Lorelei took a leaf from Anderson's book and grasped around for her throwing knives. She selected exactly five from the belts criss crossing her torso and flung the blades with all of her might at the short and tall targets. One missed its mark, but the other four connected with a thunk into the loping lycanthrope's jugulars. Blood spurt onto the pads of their paws as they tried to comprehend what just happened to them. Thank goodness lycanthropes seemed to have similar anatomy to a human. Again, Lorelei leveled her pistol and fired once. Twice. Another two down. Anderson kicked his own newly dead female 'thrope. He beheaded her and began playing with her eyelids with the time of his boot. Open and closed. Open and closed.
"Eh, didn't eat enough. Just lookin' at em' makes my stomach growl." He rubbed his stomach, and toss if make its point as he played with the lycanthrope, his hungry organ let a ripping growl slice through the air.

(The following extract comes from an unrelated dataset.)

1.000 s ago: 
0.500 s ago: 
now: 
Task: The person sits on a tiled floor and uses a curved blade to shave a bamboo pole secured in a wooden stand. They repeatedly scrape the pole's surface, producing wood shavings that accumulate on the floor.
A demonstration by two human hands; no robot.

"Anderson, gross! How does fighting make you hungry?" Lorelei feigned gagging and bent to pluck out the blades from her victims, wiping them clean on her already coated pants and resheathing them.
"You'll just have to believe me, lass. If there were a stack of steaming mashed potatoes aided with a frothy glass of O'Hara's Stout, I'd eat with me one hand and slay with the other!" He chuckled, and then violently kicked the head away from its body like a football.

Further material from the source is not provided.